Background: Regeneration of the liver can be obtained through different cell types depending upon the type and extent of liver injury. While acute liver injury is usually followed by proliferation of differentiated hepatocytes, activation of the stem/progenitor cell compartment occurs only if hepatocytic regeneration is insufficient. We here further investigated the expression pattern of the novel oval cell marker Neighbor of Punc E 11 (Nope) in liver regeneration after chronic (Mdr2 -/- mice) and/or acute liver injury (partial hepatectomy) in adult mice.

Methods: Liver tissue was extracted from Balb/c (10 weeks) and Mdr2-/- mice of different age and stage of fibrosis.
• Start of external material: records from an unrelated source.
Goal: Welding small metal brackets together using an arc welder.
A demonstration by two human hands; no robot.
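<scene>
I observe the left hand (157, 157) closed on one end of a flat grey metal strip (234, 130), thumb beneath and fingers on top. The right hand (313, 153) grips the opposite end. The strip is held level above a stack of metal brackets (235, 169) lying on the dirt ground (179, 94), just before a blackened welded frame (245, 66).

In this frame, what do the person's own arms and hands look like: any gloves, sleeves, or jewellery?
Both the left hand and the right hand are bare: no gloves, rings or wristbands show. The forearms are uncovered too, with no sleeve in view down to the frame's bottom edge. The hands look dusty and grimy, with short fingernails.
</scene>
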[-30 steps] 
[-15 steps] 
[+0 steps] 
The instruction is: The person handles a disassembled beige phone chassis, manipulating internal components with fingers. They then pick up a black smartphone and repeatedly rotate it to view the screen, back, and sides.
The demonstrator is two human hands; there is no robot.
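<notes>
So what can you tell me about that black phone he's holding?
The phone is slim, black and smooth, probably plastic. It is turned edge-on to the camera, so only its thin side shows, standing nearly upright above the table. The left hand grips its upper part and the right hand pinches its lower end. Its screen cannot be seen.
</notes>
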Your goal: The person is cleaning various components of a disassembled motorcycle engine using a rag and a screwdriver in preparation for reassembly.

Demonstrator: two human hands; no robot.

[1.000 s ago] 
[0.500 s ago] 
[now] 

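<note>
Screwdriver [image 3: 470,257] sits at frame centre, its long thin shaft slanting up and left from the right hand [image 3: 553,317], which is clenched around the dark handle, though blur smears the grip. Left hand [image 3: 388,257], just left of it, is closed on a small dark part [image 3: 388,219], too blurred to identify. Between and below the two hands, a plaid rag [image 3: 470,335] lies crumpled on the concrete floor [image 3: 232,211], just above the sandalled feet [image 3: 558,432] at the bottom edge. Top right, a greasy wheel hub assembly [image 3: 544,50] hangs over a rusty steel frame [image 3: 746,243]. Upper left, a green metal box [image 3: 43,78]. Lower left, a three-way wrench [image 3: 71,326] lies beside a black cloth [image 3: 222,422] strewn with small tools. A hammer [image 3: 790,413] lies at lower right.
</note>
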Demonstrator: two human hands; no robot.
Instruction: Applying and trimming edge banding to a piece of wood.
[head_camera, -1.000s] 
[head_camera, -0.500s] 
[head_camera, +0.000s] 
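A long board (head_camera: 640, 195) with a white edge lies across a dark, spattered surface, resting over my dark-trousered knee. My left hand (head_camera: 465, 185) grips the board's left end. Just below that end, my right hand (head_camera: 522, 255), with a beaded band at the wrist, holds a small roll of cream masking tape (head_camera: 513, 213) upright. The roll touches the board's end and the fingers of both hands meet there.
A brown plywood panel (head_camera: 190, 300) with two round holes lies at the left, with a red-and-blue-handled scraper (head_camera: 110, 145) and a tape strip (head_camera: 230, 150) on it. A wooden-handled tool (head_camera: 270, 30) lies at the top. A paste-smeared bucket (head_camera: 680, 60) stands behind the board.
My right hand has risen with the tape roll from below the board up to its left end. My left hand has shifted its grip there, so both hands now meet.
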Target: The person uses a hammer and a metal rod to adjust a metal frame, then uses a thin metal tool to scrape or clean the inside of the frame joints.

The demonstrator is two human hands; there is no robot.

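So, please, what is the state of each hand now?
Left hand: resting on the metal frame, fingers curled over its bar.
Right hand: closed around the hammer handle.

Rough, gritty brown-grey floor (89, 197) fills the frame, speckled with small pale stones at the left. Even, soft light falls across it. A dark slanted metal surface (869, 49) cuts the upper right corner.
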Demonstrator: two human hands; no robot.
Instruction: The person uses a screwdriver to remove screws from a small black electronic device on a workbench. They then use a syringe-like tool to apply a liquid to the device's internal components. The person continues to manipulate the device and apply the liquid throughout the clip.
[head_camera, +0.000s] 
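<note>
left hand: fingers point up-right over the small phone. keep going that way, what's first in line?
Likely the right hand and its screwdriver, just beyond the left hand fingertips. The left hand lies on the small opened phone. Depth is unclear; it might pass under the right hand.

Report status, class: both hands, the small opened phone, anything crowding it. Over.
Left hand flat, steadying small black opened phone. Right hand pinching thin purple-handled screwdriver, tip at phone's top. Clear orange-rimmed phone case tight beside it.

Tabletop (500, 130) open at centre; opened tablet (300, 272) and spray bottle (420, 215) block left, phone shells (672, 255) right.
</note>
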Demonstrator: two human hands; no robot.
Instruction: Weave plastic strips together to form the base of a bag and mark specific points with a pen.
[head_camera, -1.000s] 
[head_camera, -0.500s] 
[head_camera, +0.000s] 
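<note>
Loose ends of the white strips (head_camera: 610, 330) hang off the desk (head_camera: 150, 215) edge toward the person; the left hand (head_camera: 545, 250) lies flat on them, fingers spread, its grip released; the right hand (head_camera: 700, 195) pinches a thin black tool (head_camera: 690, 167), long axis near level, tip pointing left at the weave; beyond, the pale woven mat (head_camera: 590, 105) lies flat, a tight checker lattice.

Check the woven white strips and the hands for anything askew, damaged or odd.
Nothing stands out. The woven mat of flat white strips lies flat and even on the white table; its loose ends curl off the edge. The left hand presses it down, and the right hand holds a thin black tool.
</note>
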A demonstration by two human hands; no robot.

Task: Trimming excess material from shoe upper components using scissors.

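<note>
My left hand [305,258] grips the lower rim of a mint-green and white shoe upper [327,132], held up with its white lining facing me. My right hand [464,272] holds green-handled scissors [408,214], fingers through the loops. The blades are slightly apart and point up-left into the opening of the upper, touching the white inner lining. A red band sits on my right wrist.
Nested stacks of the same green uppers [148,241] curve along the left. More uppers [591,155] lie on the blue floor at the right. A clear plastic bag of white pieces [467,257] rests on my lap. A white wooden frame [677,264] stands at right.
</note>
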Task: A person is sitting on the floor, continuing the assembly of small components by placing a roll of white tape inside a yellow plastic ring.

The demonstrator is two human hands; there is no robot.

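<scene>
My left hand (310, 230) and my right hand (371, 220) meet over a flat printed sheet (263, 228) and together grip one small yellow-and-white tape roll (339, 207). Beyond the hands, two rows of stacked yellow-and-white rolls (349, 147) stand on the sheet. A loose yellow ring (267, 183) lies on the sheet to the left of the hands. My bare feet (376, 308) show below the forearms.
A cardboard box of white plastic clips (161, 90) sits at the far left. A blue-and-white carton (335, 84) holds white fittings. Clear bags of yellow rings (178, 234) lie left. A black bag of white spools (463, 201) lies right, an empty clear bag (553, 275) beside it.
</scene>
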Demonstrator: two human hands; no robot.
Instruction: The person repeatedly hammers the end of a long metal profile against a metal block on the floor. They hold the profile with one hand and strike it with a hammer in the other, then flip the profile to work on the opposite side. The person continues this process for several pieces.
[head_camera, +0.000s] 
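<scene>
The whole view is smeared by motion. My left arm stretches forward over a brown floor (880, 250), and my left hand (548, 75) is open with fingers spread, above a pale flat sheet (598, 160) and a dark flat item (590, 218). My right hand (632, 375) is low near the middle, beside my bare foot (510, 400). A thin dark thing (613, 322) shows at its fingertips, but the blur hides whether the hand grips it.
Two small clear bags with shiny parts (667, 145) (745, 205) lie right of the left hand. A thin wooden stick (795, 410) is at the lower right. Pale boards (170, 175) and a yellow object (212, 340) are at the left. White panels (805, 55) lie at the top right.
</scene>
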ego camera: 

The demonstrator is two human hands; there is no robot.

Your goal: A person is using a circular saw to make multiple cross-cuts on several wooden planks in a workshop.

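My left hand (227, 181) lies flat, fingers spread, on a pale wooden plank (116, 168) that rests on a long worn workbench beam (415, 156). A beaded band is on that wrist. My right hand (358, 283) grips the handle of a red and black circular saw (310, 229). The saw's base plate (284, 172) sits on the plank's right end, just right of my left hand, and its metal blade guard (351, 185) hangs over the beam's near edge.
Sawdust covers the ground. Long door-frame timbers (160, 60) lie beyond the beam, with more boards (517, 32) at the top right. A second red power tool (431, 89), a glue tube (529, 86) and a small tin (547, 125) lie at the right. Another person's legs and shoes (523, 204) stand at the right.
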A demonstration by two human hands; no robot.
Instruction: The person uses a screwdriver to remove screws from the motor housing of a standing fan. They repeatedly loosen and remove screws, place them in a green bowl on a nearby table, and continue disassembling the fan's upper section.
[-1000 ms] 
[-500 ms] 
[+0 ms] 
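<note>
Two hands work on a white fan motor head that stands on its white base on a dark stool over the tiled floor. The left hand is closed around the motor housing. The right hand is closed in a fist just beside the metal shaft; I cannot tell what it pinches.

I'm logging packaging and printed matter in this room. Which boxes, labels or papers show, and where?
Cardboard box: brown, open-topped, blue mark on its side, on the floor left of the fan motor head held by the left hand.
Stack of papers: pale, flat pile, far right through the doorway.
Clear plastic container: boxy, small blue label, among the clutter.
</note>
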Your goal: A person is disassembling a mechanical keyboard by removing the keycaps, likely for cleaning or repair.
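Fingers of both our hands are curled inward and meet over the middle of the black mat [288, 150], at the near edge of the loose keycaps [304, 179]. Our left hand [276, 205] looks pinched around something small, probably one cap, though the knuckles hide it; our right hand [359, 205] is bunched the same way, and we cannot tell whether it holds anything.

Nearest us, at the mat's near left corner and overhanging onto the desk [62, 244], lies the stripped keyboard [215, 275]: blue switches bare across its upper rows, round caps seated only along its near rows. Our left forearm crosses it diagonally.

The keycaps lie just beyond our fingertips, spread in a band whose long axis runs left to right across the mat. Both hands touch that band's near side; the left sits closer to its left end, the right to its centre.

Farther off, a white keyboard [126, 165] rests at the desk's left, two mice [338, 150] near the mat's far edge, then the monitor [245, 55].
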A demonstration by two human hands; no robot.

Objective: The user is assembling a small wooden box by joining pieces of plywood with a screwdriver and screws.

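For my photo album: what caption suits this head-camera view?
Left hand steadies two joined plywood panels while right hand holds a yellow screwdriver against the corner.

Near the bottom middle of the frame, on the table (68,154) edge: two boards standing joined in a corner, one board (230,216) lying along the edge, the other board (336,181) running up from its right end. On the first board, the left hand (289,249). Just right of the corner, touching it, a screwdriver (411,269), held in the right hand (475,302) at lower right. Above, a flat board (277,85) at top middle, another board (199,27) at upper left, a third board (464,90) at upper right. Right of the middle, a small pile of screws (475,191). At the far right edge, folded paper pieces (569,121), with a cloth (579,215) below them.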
The impact of acute liver injury by partial hepatectomy was analyzed with or without pretreatment with DNA-alkylating reagents to block hepatocytic proliferation. 24 hours to 6 months postoperatively, mice were sacrificed and the liver tissue was tested for expression levels of Nope via quantitative RT-PCR. Costainings were performed for Nope in combination with the biliary (CK19) or epithelial-specific markers (E-cadherin), markers of hepatic stem/progenitor cells (A6, EpCAM) and the canalicular membrane marker dipeptidylpeptidase (DPP) IV.

Results: While normal adult liver tissue shows only negligible expression of Nope, chronic liver injury in Mdr2-/- mice leads to a considerably increased expression level of Nope. Co-stainings with CK19 demonstrated a bile-duct-specific expression of Nope in these mice. While acute liver injury in normal adult liver has no effect, an additional partial hepatectomy in the Mdr2-/- mouse model results in the detection of Nope-positive cell clusters especially if hepatocyte proliferation is blocked. These Nope-positive clusters are negative for CK19 but positive for E-cadherin and DPPIV. Oval cell markers A6 and EpCAM both show coexpression with Nope in proliferating ductular cells, but only A6 also detects a minor cell fraction within Nope-positive clusters.

Conclusion: We here report the expression of the novel oval cell marker Nope in liver regeneration. The increase of Nope in chronic liver injury is mainly limited to bile ducts, but especially after additional acute liver injury and blocking of hepatocytic regeneration a small population of Nope-positive hepatocytic progenitor cells arises. We conclude that Nope is a marker for a novel progenitor cell population in the regenerating adult liver.